Task instructions ▸ For the string "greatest", find every matching line in the records and copy it.

===== Source material

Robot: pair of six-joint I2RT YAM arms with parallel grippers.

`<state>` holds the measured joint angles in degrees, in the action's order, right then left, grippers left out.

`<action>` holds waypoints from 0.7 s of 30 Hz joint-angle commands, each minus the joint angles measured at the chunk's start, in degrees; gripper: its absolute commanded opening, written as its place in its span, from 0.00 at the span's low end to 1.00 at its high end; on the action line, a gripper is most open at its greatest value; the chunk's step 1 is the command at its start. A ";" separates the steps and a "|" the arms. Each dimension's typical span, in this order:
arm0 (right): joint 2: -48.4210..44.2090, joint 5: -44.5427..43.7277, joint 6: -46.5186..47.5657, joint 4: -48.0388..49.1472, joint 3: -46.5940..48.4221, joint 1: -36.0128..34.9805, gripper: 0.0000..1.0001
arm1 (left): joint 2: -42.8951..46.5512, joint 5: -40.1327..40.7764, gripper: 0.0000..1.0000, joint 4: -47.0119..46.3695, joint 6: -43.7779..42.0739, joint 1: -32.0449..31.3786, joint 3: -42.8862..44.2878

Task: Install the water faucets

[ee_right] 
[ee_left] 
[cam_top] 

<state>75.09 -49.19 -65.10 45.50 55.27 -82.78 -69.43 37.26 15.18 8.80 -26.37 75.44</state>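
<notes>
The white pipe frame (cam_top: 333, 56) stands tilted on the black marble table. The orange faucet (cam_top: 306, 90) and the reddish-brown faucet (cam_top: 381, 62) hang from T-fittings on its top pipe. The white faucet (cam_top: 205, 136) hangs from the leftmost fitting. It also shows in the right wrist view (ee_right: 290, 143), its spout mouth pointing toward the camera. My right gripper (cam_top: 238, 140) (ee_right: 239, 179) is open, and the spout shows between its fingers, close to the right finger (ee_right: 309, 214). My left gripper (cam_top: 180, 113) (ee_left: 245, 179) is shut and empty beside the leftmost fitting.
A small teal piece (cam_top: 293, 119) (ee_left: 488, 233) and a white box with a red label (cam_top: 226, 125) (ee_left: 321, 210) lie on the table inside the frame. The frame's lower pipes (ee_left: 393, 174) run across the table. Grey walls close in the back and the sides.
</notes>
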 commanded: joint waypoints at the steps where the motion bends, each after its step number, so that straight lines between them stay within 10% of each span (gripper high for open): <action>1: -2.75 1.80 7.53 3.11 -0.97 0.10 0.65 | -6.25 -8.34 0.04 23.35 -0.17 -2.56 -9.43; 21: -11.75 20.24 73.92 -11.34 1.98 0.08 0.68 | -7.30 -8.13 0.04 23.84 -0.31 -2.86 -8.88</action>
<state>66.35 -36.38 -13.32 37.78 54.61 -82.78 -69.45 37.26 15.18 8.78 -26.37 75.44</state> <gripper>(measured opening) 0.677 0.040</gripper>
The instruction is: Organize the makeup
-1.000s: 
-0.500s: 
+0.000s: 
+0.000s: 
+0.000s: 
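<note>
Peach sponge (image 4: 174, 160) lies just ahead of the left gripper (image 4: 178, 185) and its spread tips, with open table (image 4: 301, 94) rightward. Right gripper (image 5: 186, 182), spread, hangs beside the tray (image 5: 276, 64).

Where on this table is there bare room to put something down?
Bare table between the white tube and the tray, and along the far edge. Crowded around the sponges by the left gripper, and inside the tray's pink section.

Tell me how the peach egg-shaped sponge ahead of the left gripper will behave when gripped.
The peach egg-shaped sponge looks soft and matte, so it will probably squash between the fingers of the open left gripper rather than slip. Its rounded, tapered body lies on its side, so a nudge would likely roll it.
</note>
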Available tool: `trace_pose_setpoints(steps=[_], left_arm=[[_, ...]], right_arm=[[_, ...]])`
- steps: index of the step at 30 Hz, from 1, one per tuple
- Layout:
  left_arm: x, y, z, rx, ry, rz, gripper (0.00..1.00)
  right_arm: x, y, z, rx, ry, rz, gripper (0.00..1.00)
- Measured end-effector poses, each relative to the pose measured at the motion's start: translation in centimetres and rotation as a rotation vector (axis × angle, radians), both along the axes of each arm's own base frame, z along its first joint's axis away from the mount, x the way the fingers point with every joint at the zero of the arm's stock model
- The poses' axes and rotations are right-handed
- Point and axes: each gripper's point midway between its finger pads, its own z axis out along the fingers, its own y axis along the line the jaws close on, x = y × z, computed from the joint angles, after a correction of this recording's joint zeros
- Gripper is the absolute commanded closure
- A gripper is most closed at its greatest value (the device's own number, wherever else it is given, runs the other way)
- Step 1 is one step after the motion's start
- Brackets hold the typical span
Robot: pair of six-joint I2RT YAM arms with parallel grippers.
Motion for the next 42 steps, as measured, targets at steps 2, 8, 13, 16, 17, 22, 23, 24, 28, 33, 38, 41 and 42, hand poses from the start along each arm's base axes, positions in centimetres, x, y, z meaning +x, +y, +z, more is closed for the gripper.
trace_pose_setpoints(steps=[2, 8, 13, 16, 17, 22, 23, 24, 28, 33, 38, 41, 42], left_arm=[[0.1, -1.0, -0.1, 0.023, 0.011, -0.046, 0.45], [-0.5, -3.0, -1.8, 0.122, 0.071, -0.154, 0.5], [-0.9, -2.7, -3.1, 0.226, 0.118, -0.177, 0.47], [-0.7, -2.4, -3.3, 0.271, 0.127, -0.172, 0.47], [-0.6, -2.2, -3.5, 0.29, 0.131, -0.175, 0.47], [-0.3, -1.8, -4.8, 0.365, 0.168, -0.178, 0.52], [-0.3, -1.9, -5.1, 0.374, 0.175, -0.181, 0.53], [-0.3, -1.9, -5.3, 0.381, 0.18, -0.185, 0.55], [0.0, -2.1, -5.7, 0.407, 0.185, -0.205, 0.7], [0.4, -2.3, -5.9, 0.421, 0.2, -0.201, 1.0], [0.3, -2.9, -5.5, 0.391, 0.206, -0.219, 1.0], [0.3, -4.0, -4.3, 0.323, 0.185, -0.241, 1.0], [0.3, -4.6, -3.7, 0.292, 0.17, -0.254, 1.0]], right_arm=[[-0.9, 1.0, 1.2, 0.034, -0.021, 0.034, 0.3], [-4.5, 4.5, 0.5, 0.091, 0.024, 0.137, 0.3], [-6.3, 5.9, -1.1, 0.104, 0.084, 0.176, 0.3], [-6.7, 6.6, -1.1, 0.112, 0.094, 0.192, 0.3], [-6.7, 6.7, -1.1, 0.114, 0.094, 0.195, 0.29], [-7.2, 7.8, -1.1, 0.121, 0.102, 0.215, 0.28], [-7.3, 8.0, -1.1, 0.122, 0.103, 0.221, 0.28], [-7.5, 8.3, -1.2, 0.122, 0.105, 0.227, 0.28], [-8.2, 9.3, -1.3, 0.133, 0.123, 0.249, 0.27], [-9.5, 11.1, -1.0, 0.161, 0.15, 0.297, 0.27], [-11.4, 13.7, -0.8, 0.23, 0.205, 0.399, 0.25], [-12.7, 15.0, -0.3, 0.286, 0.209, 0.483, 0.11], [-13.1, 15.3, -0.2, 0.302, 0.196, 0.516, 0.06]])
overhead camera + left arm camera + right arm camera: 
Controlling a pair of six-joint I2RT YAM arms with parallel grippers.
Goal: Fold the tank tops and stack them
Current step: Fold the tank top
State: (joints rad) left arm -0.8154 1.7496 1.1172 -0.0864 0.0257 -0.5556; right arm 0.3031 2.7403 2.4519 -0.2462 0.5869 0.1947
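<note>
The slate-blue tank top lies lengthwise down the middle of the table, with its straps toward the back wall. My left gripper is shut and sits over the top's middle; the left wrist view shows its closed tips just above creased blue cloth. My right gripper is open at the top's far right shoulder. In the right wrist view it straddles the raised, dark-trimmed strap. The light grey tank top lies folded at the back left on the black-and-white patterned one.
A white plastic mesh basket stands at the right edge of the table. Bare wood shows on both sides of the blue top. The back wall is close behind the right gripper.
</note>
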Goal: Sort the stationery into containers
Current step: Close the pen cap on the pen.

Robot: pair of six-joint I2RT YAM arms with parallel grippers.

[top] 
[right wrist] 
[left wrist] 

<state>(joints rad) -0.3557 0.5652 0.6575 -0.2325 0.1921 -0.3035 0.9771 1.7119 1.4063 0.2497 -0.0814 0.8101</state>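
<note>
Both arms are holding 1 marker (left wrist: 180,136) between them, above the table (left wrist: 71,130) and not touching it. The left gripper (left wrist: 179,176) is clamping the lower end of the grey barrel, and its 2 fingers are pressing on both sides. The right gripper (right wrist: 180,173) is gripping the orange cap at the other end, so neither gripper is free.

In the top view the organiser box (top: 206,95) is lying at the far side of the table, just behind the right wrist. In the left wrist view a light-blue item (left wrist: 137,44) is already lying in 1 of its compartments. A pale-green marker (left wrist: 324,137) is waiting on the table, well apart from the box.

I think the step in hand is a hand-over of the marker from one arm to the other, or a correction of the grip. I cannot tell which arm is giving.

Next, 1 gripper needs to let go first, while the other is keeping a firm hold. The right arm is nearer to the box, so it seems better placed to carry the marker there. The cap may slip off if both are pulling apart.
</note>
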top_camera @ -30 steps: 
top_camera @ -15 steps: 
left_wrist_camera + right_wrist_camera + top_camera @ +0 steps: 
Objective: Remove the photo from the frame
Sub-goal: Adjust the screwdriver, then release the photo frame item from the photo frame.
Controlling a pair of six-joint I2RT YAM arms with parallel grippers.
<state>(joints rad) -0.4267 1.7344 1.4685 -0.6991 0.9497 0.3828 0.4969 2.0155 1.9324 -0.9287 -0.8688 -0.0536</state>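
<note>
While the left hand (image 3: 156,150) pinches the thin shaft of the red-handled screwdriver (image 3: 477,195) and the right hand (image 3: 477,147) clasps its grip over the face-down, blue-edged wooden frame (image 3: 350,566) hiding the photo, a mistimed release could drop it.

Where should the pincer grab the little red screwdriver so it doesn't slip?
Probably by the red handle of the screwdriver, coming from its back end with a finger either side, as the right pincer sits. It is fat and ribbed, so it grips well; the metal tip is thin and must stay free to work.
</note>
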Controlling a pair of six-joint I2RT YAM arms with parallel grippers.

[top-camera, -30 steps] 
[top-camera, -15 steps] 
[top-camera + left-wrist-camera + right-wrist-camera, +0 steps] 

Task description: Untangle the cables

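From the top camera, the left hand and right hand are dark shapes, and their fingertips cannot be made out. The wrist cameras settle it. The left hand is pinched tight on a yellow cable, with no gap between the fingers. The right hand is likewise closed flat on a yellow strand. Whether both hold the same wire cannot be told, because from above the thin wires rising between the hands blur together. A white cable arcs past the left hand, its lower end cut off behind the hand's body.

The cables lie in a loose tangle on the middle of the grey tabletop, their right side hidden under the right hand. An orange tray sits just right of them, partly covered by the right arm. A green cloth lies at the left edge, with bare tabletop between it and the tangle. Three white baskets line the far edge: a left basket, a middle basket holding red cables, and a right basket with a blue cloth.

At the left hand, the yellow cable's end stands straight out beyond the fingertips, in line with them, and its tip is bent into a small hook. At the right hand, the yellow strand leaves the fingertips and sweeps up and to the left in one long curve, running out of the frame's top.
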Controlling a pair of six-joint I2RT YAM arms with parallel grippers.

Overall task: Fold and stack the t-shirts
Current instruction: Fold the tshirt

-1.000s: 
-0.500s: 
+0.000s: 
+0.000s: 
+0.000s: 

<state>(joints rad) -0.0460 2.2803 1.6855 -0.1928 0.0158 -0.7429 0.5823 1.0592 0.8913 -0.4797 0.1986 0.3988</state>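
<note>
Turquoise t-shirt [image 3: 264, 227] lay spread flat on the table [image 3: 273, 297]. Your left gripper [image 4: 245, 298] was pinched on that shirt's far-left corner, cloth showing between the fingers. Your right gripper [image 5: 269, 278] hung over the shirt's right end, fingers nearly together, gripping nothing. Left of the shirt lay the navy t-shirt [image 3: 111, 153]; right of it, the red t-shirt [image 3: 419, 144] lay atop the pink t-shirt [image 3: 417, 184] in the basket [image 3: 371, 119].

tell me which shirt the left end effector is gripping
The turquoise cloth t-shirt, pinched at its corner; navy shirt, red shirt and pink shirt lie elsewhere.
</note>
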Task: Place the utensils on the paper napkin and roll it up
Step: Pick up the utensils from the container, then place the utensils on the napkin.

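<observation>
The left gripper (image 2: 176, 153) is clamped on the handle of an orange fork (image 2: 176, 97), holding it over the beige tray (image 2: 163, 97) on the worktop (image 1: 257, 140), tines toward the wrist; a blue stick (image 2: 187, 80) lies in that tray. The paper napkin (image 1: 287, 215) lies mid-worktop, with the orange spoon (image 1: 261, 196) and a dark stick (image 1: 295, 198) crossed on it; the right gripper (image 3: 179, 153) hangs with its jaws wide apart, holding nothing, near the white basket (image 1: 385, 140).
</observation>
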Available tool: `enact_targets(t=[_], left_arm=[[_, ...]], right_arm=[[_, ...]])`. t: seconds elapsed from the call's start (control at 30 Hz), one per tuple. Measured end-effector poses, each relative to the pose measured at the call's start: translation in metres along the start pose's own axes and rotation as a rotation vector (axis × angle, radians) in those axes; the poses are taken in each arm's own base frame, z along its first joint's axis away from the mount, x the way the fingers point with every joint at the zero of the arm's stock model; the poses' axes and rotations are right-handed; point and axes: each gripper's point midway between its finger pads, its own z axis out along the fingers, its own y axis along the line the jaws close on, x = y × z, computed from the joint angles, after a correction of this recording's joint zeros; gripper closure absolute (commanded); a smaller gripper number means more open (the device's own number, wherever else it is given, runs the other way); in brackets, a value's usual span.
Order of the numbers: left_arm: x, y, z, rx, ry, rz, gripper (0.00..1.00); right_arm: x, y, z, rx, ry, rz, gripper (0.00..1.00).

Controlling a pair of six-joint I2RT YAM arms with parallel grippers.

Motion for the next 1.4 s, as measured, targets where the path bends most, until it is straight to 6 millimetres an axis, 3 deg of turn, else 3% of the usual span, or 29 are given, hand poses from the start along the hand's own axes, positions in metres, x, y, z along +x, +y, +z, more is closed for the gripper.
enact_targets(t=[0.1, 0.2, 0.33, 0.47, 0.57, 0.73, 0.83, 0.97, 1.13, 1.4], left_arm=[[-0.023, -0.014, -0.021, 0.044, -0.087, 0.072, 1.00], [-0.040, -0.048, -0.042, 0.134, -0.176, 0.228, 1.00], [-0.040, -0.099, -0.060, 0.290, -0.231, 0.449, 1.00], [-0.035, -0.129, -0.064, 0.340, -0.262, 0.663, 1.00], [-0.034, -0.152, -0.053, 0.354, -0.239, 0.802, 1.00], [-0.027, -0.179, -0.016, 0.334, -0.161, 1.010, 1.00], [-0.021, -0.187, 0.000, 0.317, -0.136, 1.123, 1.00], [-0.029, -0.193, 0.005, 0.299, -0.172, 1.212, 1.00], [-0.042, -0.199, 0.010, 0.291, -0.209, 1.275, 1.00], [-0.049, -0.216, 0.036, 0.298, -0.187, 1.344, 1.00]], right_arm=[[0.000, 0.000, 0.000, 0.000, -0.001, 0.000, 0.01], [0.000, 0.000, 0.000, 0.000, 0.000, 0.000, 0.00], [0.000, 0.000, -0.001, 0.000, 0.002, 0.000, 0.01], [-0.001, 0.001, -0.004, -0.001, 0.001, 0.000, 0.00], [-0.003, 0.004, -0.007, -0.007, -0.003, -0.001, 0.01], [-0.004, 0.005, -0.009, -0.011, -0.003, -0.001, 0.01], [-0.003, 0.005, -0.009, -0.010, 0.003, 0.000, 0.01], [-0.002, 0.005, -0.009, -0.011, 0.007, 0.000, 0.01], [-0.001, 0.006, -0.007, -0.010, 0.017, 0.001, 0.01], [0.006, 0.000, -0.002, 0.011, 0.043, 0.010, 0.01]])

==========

Response ▸
`<action>` holds waypoints from 0.7 s of 30 Hz joint-angle commands, each minus the joint angles measured at the chunk's start, in degrees; gripper: its absolute commanded opening, written as its place in its span, from 0.00 at the span's low end to 1.00 at its high end; on the action line, a gripper is most open at its greatest value; the chunk's step 1 is the command at its start. A ";" separates the steps and a "|" the arms. Each dimension's typical span, in this order:
- A gripper is most closed at its greatest value (the device's own number, wherever else it is given, runs the other way)

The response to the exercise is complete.